Se a omissão não é uma aprovação, mas será uma forma velada de apoio, certo é que se passaram mais de 300 anos. Pode-se, a esta distância, fazer o julgamento sumário de uma figura histórica que viveu num tempo de valores inconcebíveis nos dias de hoje? Será viável afirmar que Vieira foi um defensor do esclavagismo? “Aplicar, de forma mecânica, esquemas mentais e grelhas de questionário do século XXI a homens e situações do século XVII” é uma “estupidez”, segundo o historiador João Pedro Marques, especialista em estudos africanos e asiáticos e em história dos Descobrimentos. “Digamos que essa é mesmo a única virtude da acusação que se faz a Vieira, ou seja, a de nos fazer tomar consciência de que estamos perante um mundo muito diferente do nosso e de que a tradução de um para o outro não é instantânea nem simples nem linear.”
Num artigo de 2018 no Observador, João Pedro Marques defendeu que “é preciso perceber é que no século XVII, com raríssimas exceções, as pessoas em toda a parte do mundo, até mesmo em África e entre os africanos, aceitavam a escravatura” e concluiu, sem ambiguidades: “O padre António Vieira, que viveu no século XVII, aceitava a escravidão, o que não quer dizer que a aplaudisse ou promovesse. Para perceber a sua posição e o seu pensamento é útil recuar até à Antiguidade Clássica, até às filosofias de Aristóteles e dos estóicos, porque, no Ocidente, foi sobre elas que se moldou boa parte do que os séculos posteriores pensaram sobre a questão dos escravos.”

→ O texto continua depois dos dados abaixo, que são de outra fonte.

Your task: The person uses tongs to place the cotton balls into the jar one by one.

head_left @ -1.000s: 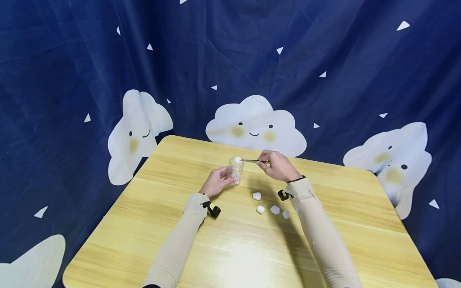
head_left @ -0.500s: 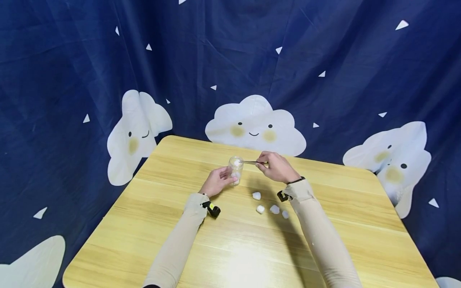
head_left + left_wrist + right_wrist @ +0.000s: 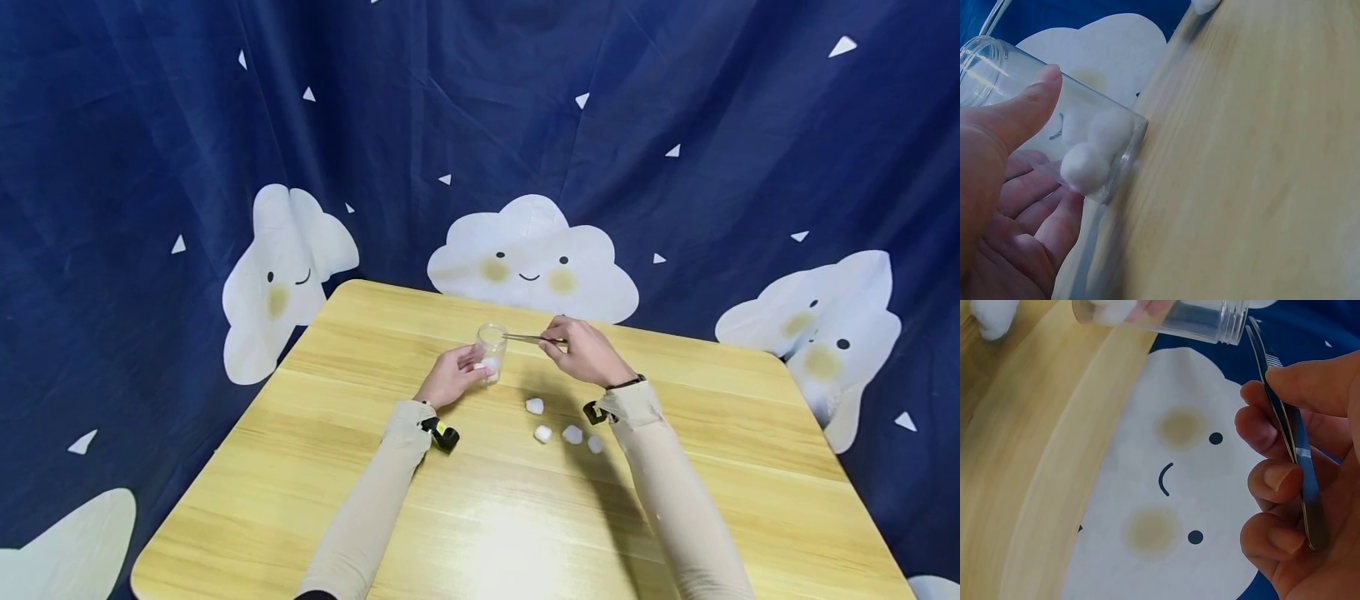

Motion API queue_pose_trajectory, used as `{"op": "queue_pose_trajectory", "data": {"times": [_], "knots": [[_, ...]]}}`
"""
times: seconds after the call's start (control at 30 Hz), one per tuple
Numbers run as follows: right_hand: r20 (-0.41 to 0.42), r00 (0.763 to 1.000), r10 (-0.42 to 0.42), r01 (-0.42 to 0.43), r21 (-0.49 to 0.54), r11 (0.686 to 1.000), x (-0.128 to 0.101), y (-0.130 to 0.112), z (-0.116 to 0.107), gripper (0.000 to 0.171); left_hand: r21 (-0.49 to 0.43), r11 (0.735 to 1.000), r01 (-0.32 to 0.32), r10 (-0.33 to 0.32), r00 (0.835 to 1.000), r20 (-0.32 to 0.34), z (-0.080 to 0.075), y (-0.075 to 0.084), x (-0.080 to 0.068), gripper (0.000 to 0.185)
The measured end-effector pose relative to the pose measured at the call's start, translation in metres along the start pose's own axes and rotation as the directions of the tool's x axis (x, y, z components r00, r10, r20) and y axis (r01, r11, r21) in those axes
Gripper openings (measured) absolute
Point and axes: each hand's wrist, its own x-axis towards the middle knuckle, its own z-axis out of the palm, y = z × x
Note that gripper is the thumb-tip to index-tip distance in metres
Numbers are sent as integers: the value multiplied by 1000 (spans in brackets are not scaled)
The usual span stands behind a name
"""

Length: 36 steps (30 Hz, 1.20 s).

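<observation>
My left hand [image 3: 450, 377] grips a clear jar [image 3: 492, 333] and holds it upright on the table. White cotton balls [image 3: 1087, 167] lie at the jar's bottom, seen through its wall in the left wrist view. With my right hand [image 3: 588, 354] I pinch metal tweezers [image 3: 1291, 434] between thumb and fingers. Their tips are slightly parted beside the jar's mouth, with nothing between them. Several loose cotton balls [image 3: 572, 435] rest on the table, nearer than the jar and below my right hand.
The wooden table [image 3: 300, 475] has rounded corners. A dark blue curtain [image 3: 510, 100] with white cloud and triangle prints hangs behind and around it. Wrist cameras [image 3: 442, 435] are strapped to both arms.
The cotton ball held in the tweezers at the jar's mouth has been let go and dropped inside. The tweezers have drawn slightly right, away from the opening. My left hand keeps its place.
</observation>
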Motion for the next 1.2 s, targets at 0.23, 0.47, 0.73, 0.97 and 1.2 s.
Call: {"op": "queue_pose_trajectory", "data": {"times": [0.23, 0.47, 0.73, 0.97, 1.2], "knots": [[-20, 1000, 16, -15, 21, 1000, -13, 5, -2, 14, 8, 1000, 9, -9, 1000, 9, -1, 2, 0, 66], [-44, 998, 40, -39, 20, 999, -28, 12, -2, 17, 21, 1000, 7, -7, 1000, 7, 0, 0, 3, 66], [-71, 993, 91, -86, 63, 994, -44, 15, 2, 18, 14, 1000, 23, -23, 1000, 7, 0, -2, 2, 67], [-83, 991, 102, -95, 83, 992, -58, 20, 8, 15, 14, 999, 35, -35, 999, -1, 0, 0, 1, 67], [-22, 992, 125, -122, 86, 989, -68, 29, 18, 18, 19, 999, 29, -30, 1000, 9, 0, -1, 2, 66]]}}
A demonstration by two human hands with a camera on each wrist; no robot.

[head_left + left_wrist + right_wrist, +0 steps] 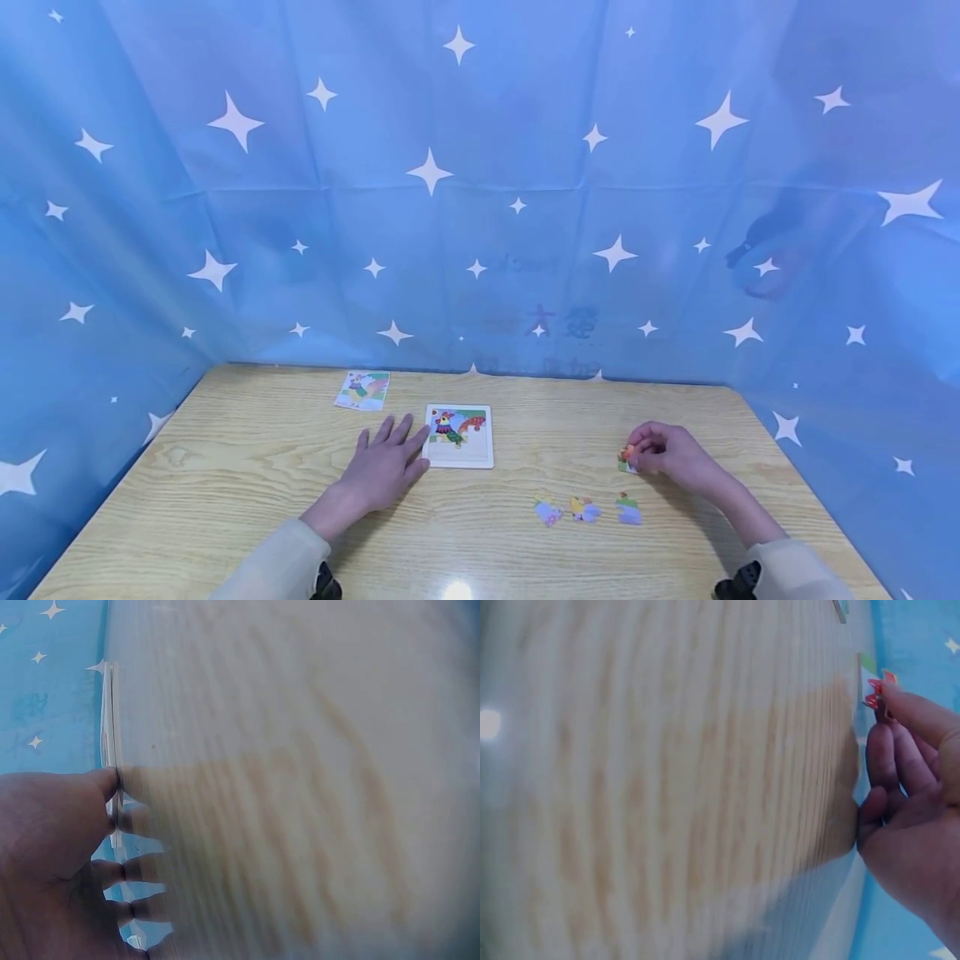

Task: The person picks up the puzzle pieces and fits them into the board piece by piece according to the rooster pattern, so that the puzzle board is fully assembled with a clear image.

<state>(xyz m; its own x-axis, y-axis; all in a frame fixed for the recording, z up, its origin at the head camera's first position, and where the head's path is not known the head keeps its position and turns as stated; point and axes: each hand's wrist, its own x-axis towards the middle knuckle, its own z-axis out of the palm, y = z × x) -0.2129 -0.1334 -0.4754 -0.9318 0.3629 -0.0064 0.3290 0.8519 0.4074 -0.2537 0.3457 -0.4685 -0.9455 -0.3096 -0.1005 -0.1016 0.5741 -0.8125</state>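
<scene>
A white-framed jigsaw puzzle board (459, 454) lies on the table, its upper part filled with a colourful rooster. Flat at the board's left edge rests my left hand (382, 471), fingers spread and fingertips at the frame; the left wrist view shows the thumb (106, 780) beside the board's thin edge (111, 727). Over to the right, my right hand (667, 450) pinches a small red and orange puzzle piece (873, 694) between thumb and fingers. A green-edged piece (625, 467) shows under those fingertips in the head view.
Three loose puzzle pieces lie in a row nearer the front: a purple and green one (548, 511), a yellow one (583, 509) and a green and lilac one (628, 509). A rooster picture card (363, 391) sits at the back left. Behind the table hangs a blue starry curtain (517, 275).
</scene>
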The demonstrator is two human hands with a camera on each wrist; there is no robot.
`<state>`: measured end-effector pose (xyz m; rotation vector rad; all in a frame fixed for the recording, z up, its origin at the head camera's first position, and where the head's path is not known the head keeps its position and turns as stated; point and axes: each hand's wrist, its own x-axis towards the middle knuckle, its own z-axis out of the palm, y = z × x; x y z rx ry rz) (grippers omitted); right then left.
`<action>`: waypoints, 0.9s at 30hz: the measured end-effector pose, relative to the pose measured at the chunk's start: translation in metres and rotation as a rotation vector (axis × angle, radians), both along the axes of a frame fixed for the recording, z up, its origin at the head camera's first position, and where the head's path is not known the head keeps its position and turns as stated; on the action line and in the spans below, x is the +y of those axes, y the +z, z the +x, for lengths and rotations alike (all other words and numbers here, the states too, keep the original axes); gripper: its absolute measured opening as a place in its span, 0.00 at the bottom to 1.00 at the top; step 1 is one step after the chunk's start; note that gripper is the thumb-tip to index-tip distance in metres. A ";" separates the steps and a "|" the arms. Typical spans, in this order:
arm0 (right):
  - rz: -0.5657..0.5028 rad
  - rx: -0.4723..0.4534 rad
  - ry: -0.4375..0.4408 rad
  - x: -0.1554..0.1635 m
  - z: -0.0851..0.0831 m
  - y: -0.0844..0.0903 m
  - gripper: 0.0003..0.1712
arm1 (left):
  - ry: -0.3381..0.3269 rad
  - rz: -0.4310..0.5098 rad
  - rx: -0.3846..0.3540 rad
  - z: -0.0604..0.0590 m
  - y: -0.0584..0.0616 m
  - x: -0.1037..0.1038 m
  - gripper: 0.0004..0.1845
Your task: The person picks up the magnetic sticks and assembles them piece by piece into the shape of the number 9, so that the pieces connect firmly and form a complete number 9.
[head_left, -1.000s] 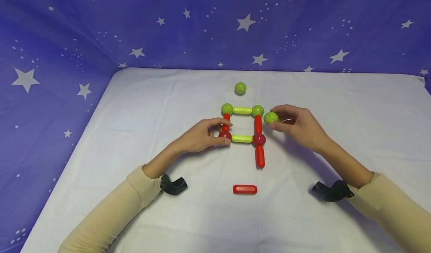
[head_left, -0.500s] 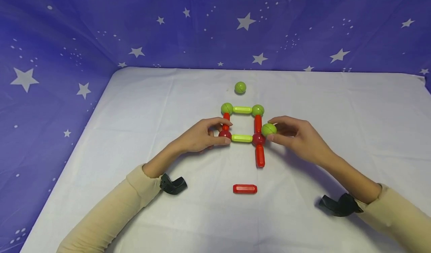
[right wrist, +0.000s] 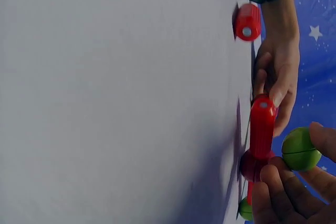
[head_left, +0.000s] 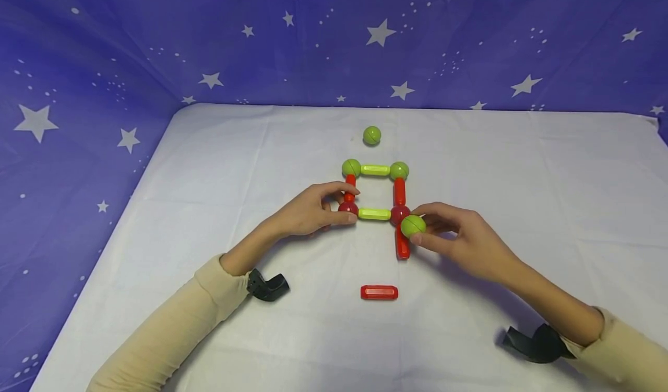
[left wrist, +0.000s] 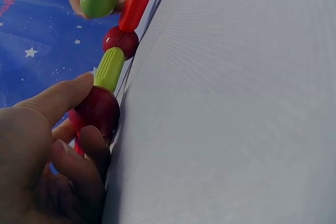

A imagem que fica, e a que mais tem sido destacada no espaço público, incluindo no dia da inauguração da estátua que o artista plástico Marco Telmo Areias Fidalgo criou para o Largo Trindade Coelho, em Lisboa, é a de um humanista, diplomata, grande orador e cultor da língua portuguesa. Sobre isso o conhecido jornalista Alberto Dines, do jornal Folha de S. Paulo, registou em 1997: “Não fosse o quilate literário e uma certa dose de marginalidade, Fernando Pessoa não o designaria ‘imperador da língua portuguesa’ e, no Brasil, não teríamos cunhado a expressão ‘estalo do Vieira’, preito popular à inventiva do tributo poliglota, formado na Bahia, depois exilado no Maranhão amazónico e que em Roma encantou de tal forma a rainha Cristina da Suécia que esta o convidou para sentar-se ao lado de Descartes em sua corte.”
Disse mais, Alberto Dines, numa súmula que terá alguma verdade e um tanto de lenda: “Legítimo campeão dos direitos humanos, defendeu os índios, condenou os maus-tratos aos escravos, denunciou o racismo, lutou encarniçadamente contra os procedimentos inquisitoriais, trabalhou para trazer os cristãos-novos de volta a Portugal.”